11 February 2011

Organised as Working Women

No Woman, No Revolution, Part 5



Organised as Working Women

We have seen, by working through the readings of Kollontai, Lenin, the Comintern and the Federation of South African Women (FEDSAW, or FSAW), that the class context, and also the South African liberation-movement context, makes the clear understanding of women’s mass organisation very critical.

To sum up: Women are not a separate class, which can be organised against men. Women are not exempt from class struggle, but are as divided by class as men are, and divided into the same classes as men are. Yet women, and working women in particular, do have a common basis for organisation as a distinct and self-conscious mass.

Today’s text (see the link below) is an excerpt from Cheryl Walker’s 1982 book “Women and Resistance in South Africa”. It concerns the position of FEDSAW as related to the regime, and also as related to the African National Congress Women’s League (ANCWL), in the period following FEDSAW’s founding in 1954.

The ANCWL had been founded in 1948; and the ANC was an Africans-only organisation until the 1969 National Conference of the ANC in Morogoro, Tanzania. There was therefore an objective need to organise women on a wider basis than that of the ANCWL.

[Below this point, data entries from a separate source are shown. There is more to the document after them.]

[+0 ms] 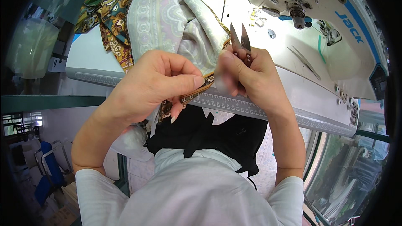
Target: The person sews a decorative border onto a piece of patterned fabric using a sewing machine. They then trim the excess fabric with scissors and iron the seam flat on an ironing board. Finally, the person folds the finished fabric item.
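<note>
My left hand (161, 81) pinches the narrow patterned binding (192, 94) along the edge of a cloth (153, 21), whose pale printed underside faces up. More of the binding hangs below my fingers. My right hand (253, 77) grips thread snips (243, 44), blades pointing away from me and apart, just beside the cloth's edge. Its thumb and part of the fingers are blurred. A bunched part with brown, teal and yellow floral print (115, 39) lies at the back left of the white table.
A sewing machine (343, 46) stands at the right, with tweezers (303, 62) on its bed. A ruler strip (312, 116) runs along the table's front edge. Black cloth (222, 136) lies over my lap. A translucent bin (33, 50) is at the left, above a blue folded chair (50, 167).
</note>
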`<action>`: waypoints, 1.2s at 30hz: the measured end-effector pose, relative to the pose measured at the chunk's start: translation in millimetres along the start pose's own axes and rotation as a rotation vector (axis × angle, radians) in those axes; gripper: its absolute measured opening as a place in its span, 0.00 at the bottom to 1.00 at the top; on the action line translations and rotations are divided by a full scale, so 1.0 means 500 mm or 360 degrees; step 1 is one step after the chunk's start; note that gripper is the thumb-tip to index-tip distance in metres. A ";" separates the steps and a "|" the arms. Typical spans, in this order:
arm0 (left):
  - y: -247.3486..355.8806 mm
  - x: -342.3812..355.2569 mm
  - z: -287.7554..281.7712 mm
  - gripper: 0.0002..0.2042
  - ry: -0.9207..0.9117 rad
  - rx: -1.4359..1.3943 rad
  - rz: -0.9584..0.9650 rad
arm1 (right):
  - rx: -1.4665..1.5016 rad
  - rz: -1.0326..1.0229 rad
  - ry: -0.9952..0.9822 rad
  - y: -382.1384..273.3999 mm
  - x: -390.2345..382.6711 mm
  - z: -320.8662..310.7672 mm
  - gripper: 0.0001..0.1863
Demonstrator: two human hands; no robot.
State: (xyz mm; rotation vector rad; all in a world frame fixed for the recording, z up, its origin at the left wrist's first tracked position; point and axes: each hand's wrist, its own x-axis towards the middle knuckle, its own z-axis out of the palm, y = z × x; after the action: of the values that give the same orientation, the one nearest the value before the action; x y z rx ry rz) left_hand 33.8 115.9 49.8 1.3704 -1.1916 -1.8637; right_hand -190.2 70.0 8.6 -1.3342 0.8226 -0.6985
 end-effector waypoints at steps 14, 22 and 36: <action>-0.031 -0.015 0.023 0.05 0.0467 0.1341 0.1023 | 0.0166 -0.0031 0.0261 0.002 -0.009 0.020 0.12; -0.139 0.004 0.082 0.12 0.1096 0.2246 0.2082 | 0.0583 -0.0083 0.0400 0.028 -0.039 0.040 0.11; -0.089 0.023 0.071 0.06 0.0613 0.0805 0.1299 | 0.0515 -0.0020 0.0418 0.024 -0.063 0.019 0.11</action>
State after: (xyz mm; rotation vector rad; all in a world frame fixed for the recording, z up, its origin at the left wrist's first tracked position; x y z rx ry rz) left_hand 0.1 139.4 8.4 1.1337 -1.7221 -0.7287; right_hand -199.9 102.4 0.5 -0.9690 0.8669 -0.9861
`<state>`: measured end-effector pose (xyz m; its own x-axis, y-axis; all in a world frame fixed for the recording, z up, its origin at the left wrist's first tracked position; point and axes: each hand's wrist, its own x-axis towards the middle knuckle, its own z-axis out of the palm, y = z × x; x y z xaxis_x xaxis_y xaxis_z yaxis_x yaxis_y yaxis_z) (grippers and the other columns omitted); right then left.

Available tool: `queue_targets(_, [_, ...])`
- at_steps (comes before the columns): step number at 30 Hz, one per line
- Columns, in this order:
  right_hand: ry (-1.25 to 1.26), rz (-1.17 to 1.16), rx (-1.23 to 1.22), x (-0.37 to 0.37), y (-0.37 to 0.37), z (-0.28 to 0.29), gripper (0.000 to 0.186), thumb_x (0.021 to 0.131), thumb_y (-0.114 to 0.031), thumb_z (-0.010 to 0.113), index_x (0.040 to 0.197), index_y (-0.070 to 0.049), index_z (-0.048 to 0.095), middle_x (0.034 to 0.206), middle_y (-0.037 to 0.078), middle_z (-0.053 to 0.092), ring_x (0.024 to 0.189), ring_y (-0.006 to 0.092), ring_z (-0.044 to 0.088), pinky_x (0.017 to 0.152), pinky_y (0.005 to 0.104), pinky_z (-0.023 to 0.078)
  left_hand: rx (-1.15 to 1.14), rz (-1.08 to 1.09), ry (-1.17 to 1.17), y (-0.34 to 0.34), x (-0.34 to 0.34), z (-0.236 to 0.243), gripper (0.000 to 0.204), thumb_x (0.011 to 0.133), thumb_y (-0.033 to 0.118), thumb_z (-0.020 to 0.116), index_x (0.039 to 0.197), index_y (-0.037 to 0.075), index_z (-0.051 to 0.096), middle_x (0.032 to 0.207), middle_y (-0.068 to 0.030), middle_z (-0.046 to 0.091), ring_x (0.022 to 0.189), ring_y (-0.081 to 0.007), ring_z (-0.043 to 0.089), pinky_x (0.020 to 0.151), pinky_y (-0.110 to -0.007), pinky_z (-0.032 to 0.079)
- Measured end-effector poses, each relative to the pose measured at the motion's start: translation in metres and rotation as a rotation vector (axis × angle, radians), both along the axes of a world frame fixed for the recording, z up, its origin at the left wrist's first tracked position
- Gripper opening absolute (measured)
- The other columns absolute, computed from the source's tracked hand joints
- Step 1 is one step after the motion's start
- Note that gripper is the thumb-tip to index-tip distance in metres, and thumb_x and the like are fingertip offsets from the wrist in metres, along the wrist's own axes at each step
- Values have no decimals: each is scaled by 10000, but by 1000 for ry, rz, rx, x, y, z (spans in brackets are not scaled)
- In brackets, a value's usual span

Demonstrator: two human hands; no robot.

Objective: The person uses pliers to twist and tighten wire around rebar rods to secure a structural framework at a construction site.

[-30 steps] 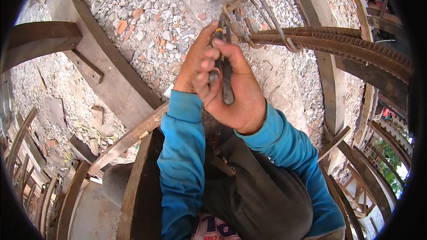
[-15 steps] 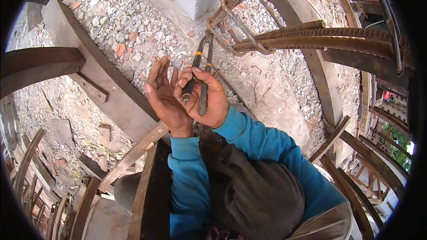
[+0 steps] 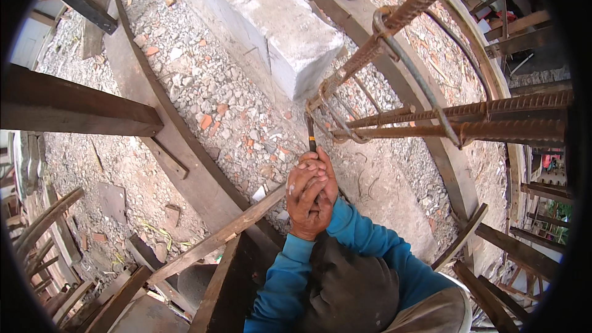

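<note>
Both hands are clasped together around the handles of a pair of pincers, dark with an orange band. My left hand is closed over the front, its fingers wrapped across the right hand and the grips. Behind it my right hand is closed on the same handles, partly covered. Most of the grips are hidden inside the hands. The pincers point away from me, their head at the near corner of a rusty rebar cage, beside a bent stirrup. Whether the jaws bite on wire is too small to tell.
A pale concrete block lies just beyond the pincers. Gravel with brick bits covers the ground. A long plank and a wooden post stand at the left. A narrow batten slants near my left forearm.
My left hand has gone from open beside the pincers to wrapped over the right hand and handles. The handles are pressed together now. The view has shifted, so the scene sits lower.
</note>
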<state>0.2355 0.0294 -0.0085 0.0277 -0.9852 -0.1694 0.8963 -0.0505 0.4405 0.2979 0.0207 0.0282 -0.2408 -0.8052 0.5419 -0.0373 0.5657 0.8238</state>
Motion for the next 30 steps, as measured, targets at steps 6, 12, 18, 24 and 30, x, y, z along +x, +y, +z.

As we noted, the 1954 formation of FEDSAW, intended as a non-racial women’s movement in South Africa, and the simultaneous adoption of the Women’s Charter, prefigured the Congress of the People and the adoption of the Freedom Charter which happened in the following year, 1955.

All of that was to the good, but it is also clear from Walker’s account that the relationship between FEDSAW and the ANCWL was problematic in the 1950s; and it is equally clear that very similar problems continue, more than half a century later, to arise between, for example, the ANCWL and the Progressive Women’s Movement (PWM) that was launched in August 2006. In the 1950s and again in the 2000s, the question of whether to have individual membership, or not, was at issue. Here is some of what Walker has to say about this:

“There were two alternatives. Either the FSAW could seek its own mass membership or it could base itself on a federal form, acquiring its members indirectly through each of its affiliated member organisations. The matter was not settled at the inaugural conference. A draft constitution proposing the first alternative – a mass, individual membership – was circulated but failed to win overall approval. Ray Alexander, and later the NEC based in Cape Town, supported this constitution, but Ida Mtwana and, it would seem, the ANCWL in the Transvaal, wanted a federal structure.

“In opposing Alexander, Mtwana spoke on behalf of the Transvaal ANCWL, acting, apparently, on the instructions of the provincial ANC. Their main fear was that, if the FSAW were constituted on the basis of an individual membership, it would compete against the ANCWL to the detriment of the latter. In taking this position, the ANC revealed a degree of ambivalence towards the FSAW that it would never entirely overcome. While supporting and welcoming the entry of women into the national liberation movement, it was anxious to retain control over their activities – a control it could exercise effectively over the Women’s League but not so successfully over an independent FSAW.

“At the heart of the debate between these two alternatives there thus lay a matter of central importance – the relationship between the FSAW and ANC; the relationship between the women’s movement and the senior partner in the national liberation movement. The ANC was adamant on the issue and finally, reluctantly, the individual membership group yielded towards the end of 1954. They conceded not because they had been convinced by the other group’s arguments but because they realised that without the support of the ANC, the women’s movement would be isolated from the Congress Alliance.”